Hospital staff researched the service by visiting programs at the Mount Carmel Palliative Care Leadership Center in Ohio and Our Lady of Lourdes Regional Medical Center in Lafayette, La. With those models in mind, they surveyed physicians of various disciplines as well as oncology nurses, to see whether they felt a need for the kind of support a palliative care program would provide.
“We found that, indeed, you had some physician groups who just didn’t feel as comfortable with managing pain while others struggled with breaking bad news to patients,” said Nancy Aycock, RN, an oncology nurse who serves as the program’s coordinator.
Envisioned as a support to both physicians and nurses as well as patients, the program has been well received in its first few months. When a doctor gives the order, Aycock is the first among her team to make contact with a patient, explain the program and listen to his or her needs.
“The wonderful thing is that in this position, I’m able to be at their bedside as long as they need me to be,” she said. “As a bedside nurse, you want to treat their emotional needs and all the things they’re dealing with, but there’s just so little time. So I tell our nurses and physicians, ‘Let me be an extension of you and let us complement your care.’”
In bringing in the palliative care team, Aycock alerts St. Dominic’s pastoral care department of each new consult so that chaplains can give extra attention to patients as they face hard decisions or take in bad news.
“There are times when they cannot see every patient in the hospital — but they make a point to see these,” Aycock said.

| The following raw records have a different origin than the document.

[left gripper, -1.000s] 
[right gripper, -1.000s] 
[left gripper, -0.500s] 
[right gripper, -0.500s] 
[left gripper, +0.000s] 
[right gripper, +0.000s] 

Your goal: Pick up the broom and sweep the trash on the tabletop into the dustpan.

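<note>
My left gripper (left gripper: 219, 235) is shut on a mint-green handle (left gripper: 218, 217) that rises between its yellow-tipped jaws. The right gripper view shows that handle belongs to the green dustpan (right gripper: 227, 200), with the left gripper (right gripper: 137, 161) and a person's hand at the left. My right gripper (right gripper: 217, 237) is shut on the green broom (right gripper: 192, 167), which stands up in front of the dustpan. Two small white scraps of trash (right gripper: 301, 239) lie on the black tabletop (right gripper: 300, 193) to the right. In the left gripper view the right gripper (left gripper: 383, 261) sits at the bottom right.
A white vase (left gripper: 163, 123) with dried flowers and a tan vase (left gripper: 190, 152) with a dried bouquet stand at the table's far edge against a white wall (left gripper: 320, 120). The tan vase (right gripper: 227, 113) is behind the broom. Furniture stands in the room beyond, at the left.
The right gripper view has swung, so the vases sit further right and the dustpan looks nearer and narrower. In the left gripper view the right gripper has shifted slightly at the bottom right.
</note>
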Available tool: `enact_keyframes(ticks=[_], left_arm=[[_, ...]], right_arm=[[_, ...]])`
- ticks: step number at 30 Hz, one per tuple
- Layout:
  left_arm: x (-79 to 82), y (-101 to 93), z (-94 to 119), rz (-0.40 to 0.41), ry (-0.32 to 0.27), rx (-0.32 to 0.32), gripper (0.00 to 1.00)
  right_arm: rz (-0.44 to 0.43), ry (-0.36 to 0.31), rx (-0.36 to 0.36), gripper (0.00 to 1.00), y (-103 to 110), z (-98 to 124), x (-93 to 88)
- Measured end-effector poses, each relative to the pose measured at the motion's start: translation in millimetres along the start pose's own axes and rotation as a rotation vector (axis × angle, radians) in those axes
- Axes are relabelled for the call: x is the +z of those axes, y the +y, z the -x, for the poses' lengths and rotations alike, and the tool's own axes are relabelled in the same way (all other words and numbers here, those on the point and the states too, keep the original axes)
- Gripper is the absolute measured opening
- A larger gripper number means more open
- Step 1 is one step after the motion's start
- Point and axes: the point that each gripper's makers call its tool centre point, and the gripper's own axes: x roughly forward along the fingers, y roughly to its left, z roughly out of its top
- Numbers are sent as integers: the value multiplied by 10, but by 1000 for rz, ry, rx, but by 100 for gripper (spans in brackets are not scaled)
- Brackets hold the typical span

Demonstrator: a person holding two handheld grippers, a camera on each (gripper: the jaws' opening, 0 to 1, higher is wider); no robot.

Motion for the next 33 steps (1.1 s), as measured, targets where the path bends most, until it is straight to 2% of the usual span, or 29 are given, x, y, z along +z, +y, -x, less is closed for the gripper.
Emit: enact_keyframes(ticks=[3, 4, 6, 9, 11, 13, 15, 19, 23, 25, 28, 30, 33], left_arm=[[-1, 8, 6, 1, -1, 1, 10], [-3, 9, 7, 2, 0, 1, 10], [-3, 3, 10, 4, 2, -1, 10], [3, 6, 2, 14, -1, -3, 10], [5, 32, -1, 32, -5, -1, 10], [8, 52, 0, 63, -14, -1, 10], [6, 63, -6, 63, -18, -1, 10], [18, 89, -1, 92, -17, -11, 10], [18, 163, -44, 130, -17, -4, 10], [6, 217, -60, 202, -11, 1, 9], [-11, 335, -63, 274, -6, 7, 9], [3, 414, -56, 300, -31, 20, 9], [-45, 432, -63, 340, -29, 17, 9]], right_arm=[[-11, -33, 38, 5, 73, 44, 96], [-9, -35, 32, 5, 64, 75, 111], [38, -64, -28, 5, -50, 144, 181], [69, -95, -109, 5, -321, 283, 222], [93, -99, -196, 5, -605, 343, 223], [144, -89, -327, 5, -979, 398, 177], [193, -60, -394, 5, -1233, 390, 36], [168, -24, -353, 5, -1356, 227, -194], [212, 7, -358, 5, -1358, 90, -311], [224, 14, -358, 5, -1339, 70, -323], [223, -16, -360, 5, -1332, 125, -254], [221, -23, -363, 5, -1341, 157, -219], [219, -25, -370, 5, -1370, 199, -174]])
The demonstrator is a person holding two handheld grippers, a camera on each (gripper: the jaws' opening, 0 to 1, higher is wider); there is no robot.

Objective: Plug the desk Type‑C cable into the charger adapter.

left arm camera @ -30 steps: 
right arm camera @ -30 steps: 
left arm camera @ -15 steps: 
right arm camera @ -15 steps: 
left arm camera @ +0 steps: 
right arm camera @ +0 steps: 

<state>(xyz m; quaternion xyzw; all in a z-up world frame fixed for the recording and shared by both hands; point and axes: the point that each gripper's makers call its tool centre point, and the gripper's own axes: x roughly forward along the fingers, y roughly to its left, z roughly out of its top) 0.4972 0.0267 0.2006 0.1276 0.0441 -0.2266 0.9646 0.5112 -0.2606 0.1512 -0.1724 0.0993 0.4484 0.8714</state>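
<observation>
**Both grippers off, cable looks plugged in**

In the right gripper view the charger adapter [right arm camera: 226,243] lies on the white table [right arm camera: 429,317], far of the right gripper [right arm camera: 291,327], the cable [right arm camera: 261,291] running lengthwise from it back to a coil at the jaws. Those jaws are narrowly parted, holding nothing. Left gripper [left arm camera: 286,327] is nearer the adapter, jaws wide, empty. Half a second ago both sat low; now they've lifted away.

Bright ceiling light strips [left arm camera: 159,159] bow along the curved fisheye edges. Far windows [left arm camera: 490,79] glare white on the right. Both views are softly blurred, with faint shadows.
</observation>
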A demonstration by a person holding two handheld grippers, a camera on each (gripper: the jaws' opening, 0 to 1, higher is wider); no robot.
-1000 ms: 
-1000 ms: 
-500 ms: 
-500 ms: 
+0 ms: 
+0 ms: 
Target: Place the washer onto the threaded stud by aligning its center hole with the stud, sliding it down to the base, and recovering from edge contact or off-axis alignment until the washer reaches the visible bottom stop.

Likewise, the program’s social worker adds to her regular assessment the particular issues palliative care patients are facing. In addition to suggesting consults for occupational or physical therapy, Aycock and her team work with an advisory board of physicians who provide support to the program.
While some mature palliative care programs grow into adding a certified physician and even a separate palliative care unit, Aycock says St. Dominic’s fledgling consultation service has simply aimed to start small with a focus on oncology and grow as more needs arise.
“I think one of the biggest pieces is realizing that no matter at what stage the patient and their family are, they’re going to have suffering that we need to identify,” she said. “When we can see people even as early as their diagnosis of a life-threatening illness, we can address their physical, emotional and spiritual suffering and increase their quality of life.”
PHOTO CUTLINE: North Mississippi Medical Center’s multidisciplinary Palliative Care Team includes (from left) Judy Ellis, RN; Rachelle Carter, Pharm.D.; Linda Roof, RN; Yolanda Shackleford, MSW; Rhonda Saunders, RN; and Jeannine Peters, Pharm.D. Other team members are James Richardson, Pastoral Care; Cheryl Edgeworth, RN; Penne Warren, RT; and Pam Hodges, RN.